Assignment | Your answer must be an exact copy of the listing below.

Provided material |
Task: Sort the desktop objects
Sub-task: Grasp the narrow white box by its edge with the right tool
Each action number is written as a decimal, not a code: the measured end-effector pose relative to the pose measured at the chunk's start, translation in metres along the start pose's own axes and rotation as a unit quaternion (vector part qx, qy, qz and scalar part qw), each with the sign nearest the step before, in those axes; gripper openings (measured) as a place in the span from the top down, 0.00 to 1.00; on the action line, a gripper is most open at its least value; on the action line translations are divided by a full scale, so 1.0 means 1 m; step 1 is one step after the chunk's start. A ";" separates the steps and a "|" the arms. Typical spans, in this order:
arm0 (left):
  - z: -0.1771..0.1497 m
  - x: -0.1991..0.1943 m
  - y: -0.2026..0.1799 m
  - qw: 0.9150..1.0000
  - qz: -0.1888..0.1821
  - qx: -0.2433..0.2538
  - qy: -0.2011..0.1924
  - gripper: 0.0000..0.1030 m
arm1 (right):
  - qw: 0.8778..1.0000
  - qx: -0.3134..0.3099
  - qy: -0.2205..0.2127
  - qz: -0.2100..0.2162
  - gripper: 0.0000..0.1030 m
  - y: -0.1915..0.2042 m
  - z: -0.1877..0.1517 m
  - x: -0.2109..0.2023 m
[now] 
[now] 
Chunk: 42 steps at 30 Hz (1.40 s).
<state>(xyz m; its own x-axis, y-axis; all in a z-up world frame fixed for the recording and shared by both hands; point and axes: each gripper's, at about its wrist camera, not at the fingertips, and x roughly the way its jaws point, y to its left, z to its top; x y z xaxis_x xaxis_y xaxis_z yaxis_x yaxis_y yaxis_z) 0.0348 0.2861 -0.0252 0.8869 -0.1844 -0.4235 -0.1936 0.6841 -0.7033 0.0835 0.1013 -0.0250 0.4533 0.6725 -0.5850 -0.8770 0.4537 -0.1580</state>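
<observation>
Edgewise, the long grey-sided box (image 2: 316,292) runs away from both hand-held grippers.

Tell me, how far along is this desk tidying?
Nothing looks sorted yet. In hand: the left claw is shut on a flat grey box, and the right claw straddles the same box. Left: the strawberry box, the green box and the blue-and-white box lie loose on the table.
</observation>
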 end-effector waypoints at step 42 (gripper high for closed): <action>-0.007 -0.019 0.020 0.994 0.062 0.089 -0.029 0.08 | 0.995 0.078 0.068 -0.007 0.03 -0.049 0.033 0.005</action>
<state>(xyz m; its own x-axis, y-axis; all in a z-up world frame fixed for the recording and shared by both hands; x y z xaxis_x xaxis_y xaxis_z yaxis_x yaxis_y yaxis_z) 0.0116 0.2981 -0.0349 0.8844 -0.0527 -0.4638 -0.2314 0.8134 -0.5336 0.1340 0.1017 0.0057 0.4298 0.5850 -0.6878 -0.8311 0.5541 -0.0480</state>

Response to the exercise |
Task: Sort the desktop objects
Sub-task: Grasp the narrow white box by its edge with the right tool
Each action number is written as a decimal, not a code: the measured end-effector pose relative to the pose measured at the chunk's start, translation in metres along the start pose's own axes and rotation as a unit quaternion (vector part qx, qy, qz and scalar part qw), each with the sign nearest the step before, in those axes; gripper openings (measured) as a place in the span from the top down, 0.00 to 1.00; on the action line, a gripper is most open at its least value; on the action line translations are divided by a full scale, so 1.0 means 1 m; step 1 is one step after the chunk's start. A ";" separates the steps and a "|" the arms. Typical spans, in this order:
arm0 (left):
  - z: -0.1771..0.1497 m
  - x: -0.1991..0.1943 m
  - y: -0.2026..0.1799 m
  - qw: 0.9150..1.0000
  - qz: -0.1888..0.1821
  - qx: -0.2433..0.2538
  - qy: -0.2011..0.1924
  - gripper: 0.0000..0.1030 m
arm1 (right):
  - qw: 0.8778..1.0000
  - qx: -0.3134..0.3099
  - qy: -0.2205..0.2127
  - qz: -0.2100..0.2162
  - gripper: 0.0000..0.1030 m
  - y: -0.1915..0.2042 m
  - z: -0.1877..0.1517 m
  - x: -0.2109..0.2023 m
[now] 
[now] 
Chunk: 42 steps at 30 Hz (1.40 s).
<state>(xyz m; its own x-axis, y-axis; all in a z-up world frame fixed for the recording and shared by both hands; point and axes: each gripper's, at about its wrist camera, not at the fingertips, and x roughly the way its jaws point, y to its left, z to its top; x y z xaxis_x xaxis_y xaxis_z yaxis_x yaxis_y yaxis_z) 0.0348 0.2861 -0.0252 0.8869 -0.1844 -0.4235 -0.1936 0.6841 -0.7033 0.0835 0.1013 -0.0250 0.4533 0.6725 -0.5850 -0.8770 0.4537 -0.1580</state>
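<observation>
Edgewise, the long grey-sided box (image 2: 316,292) runs away from both hand-held grippers.

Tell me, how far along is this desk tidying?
Nothing looks sorted yet. In hand: the left claw is shut on a flat grey box, and the right claw straddles the same box. Left: the strawberry box, the green box and the blue-and-white box lie loose on the table.
</observation>
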 end-effector waypoints at step 42 (gripper high for closed): <action>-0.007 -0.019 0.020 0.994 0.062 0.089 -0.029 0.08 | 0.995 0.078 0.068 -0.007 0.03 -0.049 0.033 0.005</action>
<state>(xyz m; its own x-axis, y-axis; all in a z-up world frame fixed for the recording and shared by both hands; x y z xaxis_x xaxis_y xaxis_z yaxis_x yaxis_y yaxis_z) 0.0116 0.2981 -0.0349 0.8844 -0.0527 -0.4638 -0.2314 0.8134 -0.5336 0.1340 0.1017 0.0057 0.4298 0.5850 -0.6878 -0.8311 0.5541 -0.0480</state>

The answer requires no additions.